→ **WHAT IS EXPECTED**
Treat the line containing "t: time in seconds" as the last one, and return every line exactly from the first line of the material below up to it.

→ **DATA EXCERPT**
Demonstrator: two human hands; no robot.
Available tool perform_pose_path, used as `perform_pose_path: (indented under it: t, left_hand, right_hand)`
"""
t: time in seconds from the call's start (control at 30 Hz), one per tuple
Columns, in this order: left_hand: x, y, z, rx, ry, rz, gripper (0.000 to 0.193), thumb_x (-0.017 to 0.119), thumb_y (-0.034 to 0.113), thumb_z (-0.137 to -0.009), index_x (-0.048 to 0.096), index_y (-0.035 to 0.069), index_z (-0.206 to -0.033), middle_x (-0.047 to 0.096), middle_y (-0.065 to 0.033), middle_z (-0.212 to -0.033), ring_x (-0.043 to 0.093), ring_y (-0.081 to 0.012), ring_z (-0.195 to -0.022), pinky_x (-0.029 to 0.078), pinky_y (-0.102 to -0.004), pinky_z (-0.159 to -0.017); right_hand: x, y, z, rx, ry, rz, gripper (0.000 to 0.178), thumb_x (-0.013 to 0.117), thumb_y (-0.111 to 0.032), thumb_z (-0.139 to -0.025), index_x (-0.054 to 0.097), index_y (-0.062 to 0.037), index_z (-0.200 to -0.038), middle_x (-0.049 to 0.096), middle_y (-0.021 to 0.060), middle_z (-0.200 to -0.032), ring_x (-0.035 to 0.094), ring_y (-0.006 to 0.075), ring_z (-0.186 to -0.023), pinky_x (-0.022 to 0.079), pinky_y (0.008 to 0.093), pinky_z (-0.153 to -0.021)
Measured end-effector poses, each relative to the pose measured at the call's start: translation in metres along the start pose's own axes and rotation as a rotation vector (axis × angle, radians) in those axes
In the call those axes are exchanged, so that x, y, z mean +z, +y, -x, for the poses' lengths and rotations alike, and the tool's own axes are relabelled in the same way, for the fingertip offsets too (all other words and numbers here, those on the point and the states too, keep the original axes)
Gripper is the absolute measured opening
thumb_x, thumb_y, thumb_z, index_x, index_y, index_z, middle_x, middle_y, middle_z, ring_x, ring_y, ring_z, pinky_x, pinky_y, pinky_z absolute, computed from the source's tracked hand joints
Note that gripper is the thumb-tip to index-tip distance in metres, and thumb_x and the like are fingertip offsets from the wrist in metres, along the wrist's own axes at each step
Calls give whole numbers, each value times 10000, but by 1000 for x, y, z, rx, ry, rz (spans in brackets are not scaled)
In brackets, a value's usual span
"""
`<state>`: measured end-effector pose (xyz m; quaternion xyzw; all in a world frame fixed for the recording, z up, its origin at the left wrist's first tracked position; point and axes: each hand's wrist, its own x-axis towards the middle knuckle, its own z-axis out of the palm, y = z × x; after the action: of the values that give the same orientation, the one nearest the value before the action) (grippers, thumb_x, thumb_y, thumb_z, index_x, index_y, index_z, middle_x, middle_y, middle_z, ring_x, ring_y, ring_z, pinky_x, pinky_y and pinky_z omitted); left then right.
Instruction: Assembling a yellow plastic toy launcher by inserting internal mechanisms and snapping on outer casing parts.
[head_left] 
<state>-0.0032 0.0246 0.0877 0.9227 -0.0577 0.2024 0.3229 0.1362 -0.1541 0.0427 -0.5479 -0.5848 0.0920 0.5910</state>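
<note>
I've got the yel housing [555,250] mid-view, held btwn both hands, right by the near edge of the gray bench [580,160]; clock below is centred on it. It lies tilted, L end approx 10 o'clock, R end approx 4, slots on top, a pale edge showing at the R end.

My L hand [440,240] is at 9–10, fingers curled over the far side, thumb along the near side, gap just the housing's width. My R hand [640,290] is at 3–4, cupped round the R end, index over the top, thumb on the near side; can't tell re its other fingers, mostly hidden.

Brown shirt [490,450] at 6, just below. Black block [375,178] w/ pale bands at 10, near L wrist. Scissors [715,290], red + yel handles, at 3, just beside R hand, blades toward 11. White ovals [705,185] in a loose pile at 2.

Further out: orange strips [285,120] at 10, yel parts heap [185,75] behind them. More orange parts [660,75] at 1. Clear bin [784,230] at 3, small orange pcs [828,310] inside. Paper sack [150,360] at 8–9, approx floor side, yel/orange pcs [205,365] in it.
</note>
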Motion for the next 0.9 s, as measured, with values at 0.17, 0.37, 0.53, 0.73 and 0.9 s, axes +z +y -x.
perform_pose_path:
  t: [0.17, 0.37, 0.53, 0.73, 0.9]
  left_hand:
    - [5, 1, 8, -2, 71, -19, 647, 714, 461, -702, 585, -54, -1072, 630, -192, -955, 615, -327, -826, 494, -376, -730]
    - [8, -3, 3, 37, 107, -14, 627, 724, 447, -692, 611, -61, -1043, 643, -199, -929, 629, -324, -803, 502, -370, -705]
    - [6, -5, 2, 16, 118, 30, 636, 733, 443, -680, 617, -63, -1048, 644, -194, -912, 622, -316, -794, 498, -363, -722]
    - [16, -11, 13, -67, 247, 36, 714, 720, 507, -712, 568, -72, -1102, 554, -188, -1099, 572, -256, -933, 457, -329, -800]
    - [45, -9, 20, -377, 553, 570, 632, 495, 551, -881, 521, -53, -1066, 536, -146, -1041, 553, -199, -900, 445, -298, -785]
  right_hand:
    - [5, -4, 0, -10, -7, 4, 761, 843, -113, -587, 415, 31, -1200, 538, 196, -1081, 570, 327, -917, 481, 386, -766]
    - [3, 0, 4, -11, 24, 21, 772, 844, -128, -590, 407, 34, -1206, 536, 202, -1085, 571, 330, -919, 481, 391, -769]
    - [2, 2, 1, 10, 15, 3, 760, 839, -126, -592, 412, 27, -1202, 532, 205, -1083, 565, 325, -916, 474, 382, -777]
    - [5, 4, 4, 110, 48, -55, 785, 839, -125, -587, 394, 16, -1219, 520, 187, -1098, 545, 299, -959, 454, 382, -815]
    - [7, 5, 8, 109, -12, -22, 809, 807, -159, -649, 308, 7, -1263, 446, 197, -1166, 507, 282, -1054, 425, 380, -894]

→ **ANSWER TO THE PROBLEM**
Demonstrator: two human hands; no robot.
Available tool perform_pose_path, used as `perform_pose_path: (indented under it: t, left_hand, right_hand)`
"""
t: time in seconds from the call's start (control at 30 Hz), one per tuple

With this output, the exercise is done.